Но Татарников заговорил не о сигаретах – о жизни в целом. Оказалось, пока он курил, он обдумывал слова студента о том, что прежде было лучше.
– Думаешь, жить было лучше?
– Конечно. До кризиса.
– Это когда же? В сороковом году? Или в восемнадцатом? Или в шестьдесят третьем, когда Кеннеди с Хрущевым за ракеты схватились? Ты историк, стыдно глупости повторять. Ну, не поедешь на Запад учиться. Не переживай.
– Вроде все наладилось.
– Что наладилось? – Татарникову казалось, что он говорит очень громко – надо было докричаться с другого конца степи, но голос его был едва слышен. – Ротозеи решили, что все наладилось, оттого что акций накупили. Дураков учить надо. Дай, дай еще.
Антон вставил ему в рот сигарету, Сергей Ильич втянул в себя дым – сигарета догорела до фильтра, обожгла губы. Антон вынул из губ Татарникова желтый мокрый фильтр, поискал, куда бы его положить, не нашел ничего и спрятал фильтр в карман.

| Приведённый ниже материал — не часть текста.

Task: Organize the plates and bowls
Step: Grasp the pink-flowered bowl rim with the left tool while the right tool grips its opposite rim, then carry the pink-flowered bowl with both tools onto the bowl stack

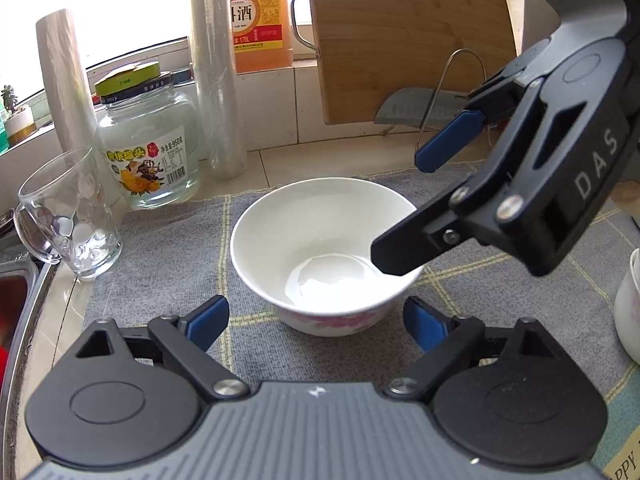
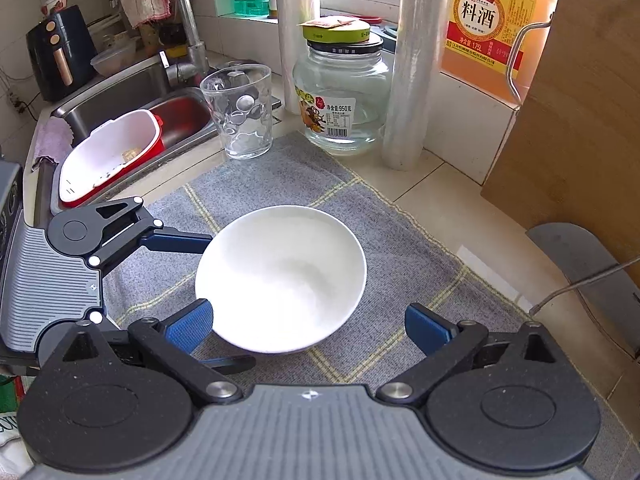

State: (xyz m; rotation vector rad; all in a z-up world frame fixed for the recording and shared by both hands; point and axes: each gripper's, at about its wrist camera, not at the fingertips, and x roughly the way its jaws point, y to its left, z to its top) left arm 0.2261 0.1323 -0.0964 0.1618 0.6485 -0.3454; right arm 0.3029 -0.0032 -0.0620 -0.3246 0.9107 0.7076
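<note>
A white bowl (image 1: 324,252) with a pink flower pattern stands upright on a grey checked mat (image 1: 168,264). It also shows in the right wrist view (image 2: 280,276). My left gripper (image 1: 316,326) is open, its blue fingertips (image 1: 210,320) just short of the bowl's near side; in the right wrist view it (image 2: 220,300) reaches the bowl from the left. My right gripper (image 2: 308,326) is open just above and beside the bowl. In the left wrist view it (image 1: 404,216) comes in from the right, one finger over the bowl's rim.
A glass mug (image 2: 240,112), a glass jar (image 2: 344,100), two rolls of film (image 2: 412,80), an orange bottle (image 2: 492,24) and a wooden board (image 2: 572,128) ring the mat. The sink (image 2: 132,92) with a red-and-white tub (image 2: 112,152) lies left. A white cup (image 1: 628,304) stands right.
</note>
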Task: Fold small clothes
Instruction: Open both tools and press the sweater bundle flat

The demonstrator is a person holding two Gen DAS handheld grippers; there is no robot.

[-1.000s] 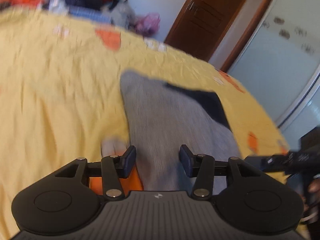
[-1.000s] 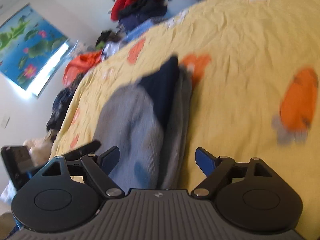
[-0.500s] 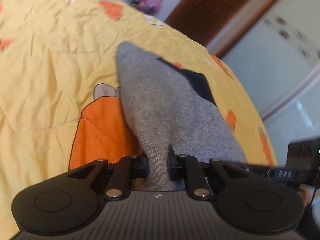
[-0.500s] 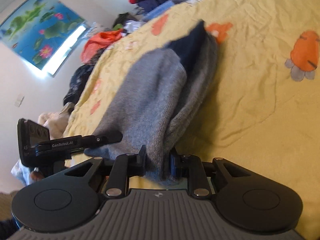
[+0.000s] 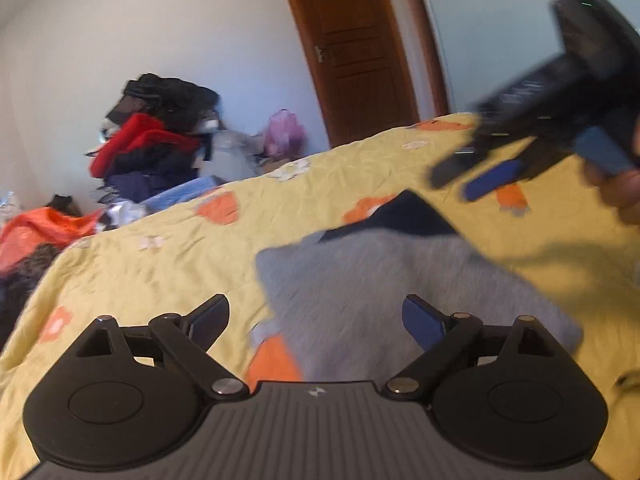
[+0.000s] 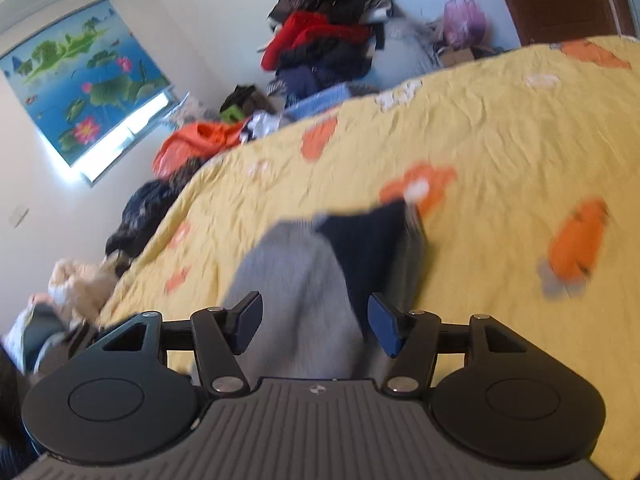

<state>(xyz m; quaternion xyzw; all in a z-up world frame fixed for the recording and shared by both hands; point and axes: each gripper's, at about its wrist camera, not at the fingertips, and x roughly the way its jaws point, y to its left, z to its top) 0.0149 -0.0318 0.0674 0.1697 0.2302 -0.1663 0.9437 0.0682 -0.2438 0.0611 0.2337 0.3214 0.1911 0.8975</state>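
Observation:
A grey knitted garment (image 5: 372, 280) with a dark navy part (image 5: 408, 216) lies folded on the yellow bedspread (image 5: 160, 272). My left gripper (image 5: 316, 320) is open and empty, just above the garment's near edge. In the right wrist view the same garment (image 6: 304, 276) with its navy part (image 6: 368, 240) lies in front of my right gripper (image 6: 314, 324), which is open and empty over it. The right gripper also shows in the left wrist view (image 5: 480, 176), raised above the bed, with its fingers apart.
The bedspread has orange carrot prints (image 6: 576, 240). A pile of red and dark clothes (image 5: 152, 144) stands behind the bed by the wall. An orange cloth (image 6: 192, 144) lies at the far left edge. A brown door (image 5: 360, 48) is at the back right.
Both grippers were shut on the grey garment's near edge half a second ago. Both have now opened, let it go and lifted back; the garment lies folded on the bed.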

– У тебя разве акции есть, Антоша? – Татарников спросил.
– У родителей были. Акции «Газпрома». Отец купил.
Татарников сказал:
– Ханский ярлык, Антоша. Акция – это ханский ярлык. Не то чтобы воля, а так. Разрешение считаться вольным. Разонравилось хану, он свой ярлык и отнял. Понимаешь?

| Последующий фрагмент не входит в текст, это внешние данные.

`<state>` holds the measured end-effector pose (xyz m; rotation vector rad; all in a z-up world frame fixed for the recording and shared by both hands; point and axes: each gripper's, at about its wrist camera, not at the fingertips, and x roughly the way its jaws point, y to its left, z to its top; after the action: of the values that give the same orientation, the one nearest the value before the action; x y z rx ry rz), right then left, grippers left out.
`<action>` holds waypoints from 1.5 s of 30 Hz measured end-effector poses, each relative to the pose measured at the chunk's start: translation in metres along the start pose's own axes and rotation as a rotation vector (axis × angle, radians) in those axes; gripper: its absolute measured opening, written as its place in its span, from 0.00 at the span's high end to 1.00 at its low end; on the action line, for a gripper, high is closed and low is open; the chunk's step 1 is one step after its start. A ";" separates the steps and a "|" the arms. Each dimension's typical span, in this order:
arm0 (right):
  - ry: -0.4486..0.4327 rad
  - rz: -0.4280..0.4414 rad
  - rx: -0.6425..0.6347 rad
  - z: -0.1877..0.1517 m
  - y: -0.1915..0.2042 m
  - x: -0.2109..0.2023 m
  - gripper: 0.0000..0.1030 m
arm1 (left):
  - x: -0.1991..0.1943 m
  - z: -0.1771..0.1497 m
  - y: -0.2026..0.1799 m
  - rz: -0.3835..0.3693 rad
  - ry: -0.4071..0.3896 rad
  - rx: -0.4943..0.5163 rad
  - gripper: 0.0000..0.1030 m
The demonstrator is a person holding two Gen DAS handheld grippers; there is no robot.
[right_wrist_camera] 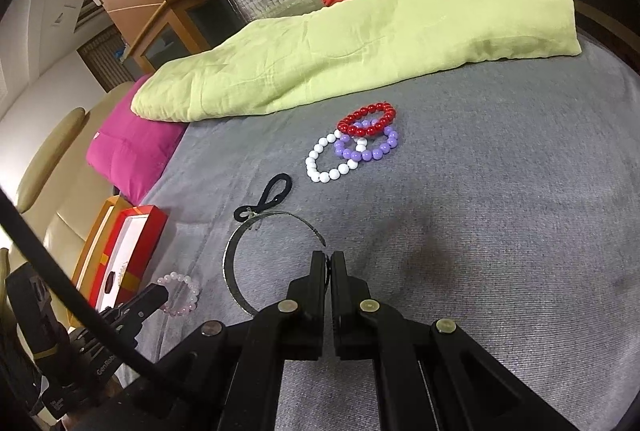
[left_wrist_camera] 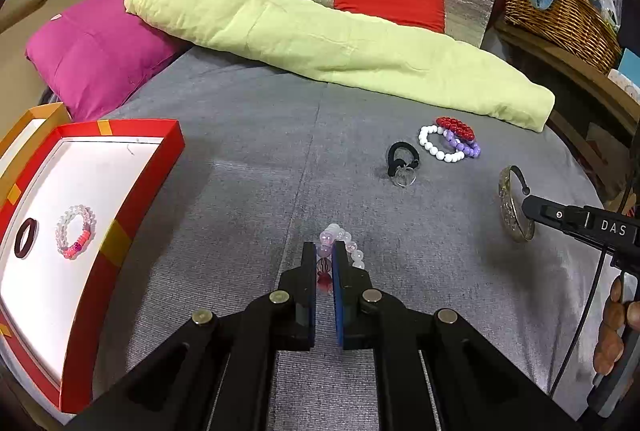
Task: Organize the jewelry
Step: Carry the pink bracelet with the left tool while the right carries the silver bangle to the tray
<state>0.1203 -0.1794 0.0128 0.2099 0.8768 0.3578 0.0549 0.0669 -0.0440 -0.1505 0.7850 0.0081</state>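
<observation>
Two grips: I have both grippers clamped at once, each on one piece of jewelry above the grey bedspread (left_wrist_camera: 240,159).
Box: the red box (left_wrist_camera: 120,231) sits off to the left of my left gripper, open, with a dark ring (left_wrist_camera: 25,237) and a clear bead bracelet (left_wrist_camera: 76,231) already lying on its white floor.
Loose pile: ahead and right of my left gripper lie the red bracelet (right_wrist_camera: 368,119), purple bracelet (right_wrist_camera: 368,149) and white bracelet (right_wrist_camera: 330,159), overlapping, with a black hair tie (right_wrist_camera: 264,203) nearer me.
Main risk: the metal bangle (right_wrist_camera: 236,263) is thin and stiff, pinched only at its edge, so I judge it could swing or slip out during a carry.
Second risk: the pink bead bracelet (left_wrist_camera: 340,247) is round and elastic; beads could roll between the pads and drop short of the box wall.
Crowding: both loads go left, so the grippers may collide.
Left gripper (left_wrist_camera: 325,263): jaws nearly together, pinching the pink bead bracelet.
Right gripper (right_wrist_camera: 329,263): jaws fully together on the bangle's rim, hoop hanging left of the fingers.
</observation>
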 end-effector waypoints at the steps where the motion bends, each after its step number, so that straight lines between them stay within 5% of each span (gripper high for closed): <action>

– В России беда, понятно. Здесь всегда беда. А Запад как же?
– За девяносто лет могли приготовиться. В восемнадцатом году Освальд Шпенглер предсказал западному миру закат. Да-с, сбылось предсказание. Закатываемся, Антоша. Сумерки идолов.
Татарников был доволен собой. Он еще мог курить и мог шутить. И впрямь, закатываемся. Не один только западный мир был глух к предсказаниям.
Вот и Зоя Татарникова сулила своему мужу разные беды – вот и ее прогнозы тоже оправдались. Говорила же: докатишься!
Правды ради надо сказать, что Сергей Ильич и не делал ничего такого, что могло бы ускорить его конец. В отличие от западного мира, жадного, наглого, упрямого, Сергей Ильич вел крайне умеренный образ жизни. Выпивал, это точно, но кто же в России без греха.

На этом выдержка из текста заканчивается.